DOT awards 52 grants for transportation projects

By David Tanner, Land Line associate editor
Posted Sep 9th 2013 5:29AM

The U.S. Department of Transportation has awarded 52 transportation grants for urban and rural projects totaling $474 million, the agency announced this week. The grants are from the TIGER program, which stands for Transportation Investment Generating Economic Recovery.

The largest award is a $20 million grant to Kansas City, Mo., to help pay for a light rail streetcar system downtown.

Some grants are for highways and bridges.

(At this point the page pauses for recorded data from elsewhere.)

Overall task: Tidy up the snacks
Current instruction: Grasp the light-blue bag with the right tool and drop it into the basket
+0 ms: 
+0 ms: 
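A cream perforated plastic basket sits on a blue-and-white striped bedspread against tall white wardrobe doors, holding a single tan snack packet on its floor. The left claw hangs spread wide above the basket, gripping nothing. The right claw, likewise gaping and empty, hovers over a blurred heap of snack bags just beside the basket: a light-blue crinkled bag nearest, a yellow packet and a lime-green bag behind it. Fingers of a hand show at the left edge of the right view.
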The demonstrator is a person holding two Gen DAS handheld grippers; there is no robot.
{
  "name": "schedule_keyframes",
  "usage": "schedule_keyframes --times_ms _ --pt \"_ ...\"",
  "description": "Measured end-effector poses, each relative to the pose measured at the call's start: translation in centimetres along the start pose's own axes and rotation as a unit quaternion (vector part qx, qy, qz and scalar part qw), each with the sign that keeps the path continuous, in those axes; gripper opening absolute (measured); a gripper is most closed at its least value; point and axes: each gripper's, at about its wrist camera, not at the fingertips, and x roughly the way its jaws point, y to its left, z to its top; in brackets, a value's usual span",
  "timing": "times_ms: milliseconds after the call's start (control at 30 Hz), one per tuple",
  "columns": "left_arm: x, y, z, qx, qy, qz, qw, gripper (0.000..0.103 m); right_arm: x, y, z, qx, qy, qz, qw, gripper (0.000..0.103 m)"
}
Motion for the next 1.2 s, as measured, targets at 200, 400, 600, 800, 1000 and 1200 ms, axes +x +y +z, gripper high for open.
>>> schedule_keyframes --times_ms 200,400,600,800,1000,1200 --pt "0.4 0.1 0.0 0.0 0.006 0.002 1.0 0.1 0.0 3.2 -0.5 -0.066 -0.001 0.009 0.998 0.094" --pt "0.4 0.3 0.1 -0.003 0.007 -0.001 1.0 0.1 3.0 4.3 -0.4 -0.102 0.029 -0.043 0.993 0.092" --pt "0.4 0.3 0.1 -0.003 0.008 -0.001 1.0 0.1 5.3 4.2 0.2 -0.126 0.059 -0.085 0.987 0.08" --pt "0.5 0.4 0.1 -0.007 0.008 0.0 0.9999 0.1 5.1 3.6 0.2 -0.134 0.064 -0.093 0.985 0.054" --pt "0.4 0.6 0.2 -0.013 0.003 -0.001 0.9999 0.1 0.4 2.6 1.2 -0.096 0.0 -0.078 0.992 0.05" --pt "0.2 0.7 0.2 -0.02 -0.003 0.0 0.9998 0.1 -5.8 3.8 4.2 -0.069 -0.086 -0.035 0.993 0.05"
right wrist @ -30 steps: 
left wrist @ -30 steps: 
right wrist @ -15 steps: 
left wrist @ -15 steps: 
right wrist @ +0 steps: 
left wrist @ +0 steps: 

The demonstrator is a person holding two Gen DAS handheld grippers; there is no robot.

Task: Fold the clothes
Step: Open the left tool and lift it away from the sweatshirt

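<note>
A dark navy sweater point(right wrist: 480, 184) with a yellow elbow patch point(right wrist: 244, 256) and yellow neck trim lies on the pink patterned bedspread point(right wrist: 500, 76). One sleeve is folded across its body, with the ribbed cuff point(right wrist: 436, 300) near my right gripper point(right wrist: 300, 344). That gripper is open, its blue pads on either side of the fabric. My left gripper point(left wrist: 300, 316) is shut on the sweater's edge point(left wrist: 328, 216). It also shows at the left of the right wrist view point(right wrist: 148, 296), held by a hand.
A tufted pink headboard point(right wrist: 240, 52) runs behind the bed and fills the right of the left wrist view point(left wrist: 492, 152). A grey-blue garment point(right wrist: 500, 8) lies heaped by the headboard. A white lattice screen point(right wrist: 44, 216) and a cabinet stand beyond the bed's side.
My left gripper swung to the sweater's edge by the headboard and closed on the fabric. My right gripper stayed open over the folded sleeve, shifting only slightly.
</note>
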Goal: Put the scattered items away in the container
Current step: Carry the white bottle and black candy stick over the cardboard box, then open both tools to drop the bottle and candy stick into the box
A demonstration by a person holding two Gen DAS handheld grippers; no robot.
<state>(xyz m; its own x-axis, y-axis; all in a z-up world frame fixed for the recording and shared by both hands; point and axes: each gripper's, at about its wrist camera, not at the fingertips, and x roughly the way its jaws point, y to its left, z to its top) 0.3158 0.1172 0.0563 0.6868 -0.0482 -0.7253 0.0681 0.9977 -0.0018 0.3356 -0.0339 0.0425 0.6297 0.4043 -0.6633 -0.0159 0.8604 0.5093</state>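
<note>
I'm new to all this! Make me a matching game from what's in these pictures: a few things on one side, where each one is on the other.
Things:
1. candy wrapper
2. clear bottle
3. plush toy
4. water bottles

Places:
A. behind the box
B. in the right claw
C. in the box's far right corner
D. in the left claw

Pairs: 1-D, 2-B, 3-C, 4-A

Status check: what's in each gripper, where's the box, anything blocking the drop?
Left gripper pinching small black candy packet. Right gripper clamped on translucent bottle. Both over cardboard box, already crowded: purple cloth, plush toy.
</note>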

Arkansas, for example, will get $5 million for Highway 92 repairs and bridge replacements while Mississippi gets $4.25 million to rehabilitate the Interstate 20 bridge.

The majority of grants are for transit, local rail projects and intermodal improvements, however. Indianapolis will get a $10 million boost for electric buses, the port of Houston will receive $10 million to extend its wharf, and Colorado will get $10 million for a fire suppression system for the Eisenhower/Johnson Memorial Tunnel.

Funding for TIGER grants, which are awarded at the DOT’s discretion, comes from the general treasury and not the Highway Trust Fund.

The TIGER era began in 2009 with the big “stimulus bill” known as the American Recovery and Reinvestment Act. It coincided with a congressional ban on earmarks.

The U.S. House of Representatives has consistently cut funding for TIGER in its budget proposals while the Senate has typically opted to fund the program each year.

The latest $474 million is down a bit from the 2010 version of TIGER which was $600 million.

OOIDA would like to see more discretionary funds go to roads and bridges.

“It’s general funding and not from the Highway Trust Fund, but it’s still federal tax money and it’s still a significant amount of money for the DOT to issue as it wants to,” says Ryan Bowley, director of government affairs for OOIDA.

“We had a bridge collapse in Washington state, and we had one in Minnesota a few years ago, and it would be nice to see the DOT award more money for these things,” Bowley said. “There are worthy projects, certainly, but a lot of projects that are traditionally funded by city and local dollars are being funded by the federal government. At the very least, the projects should have a national benefit.”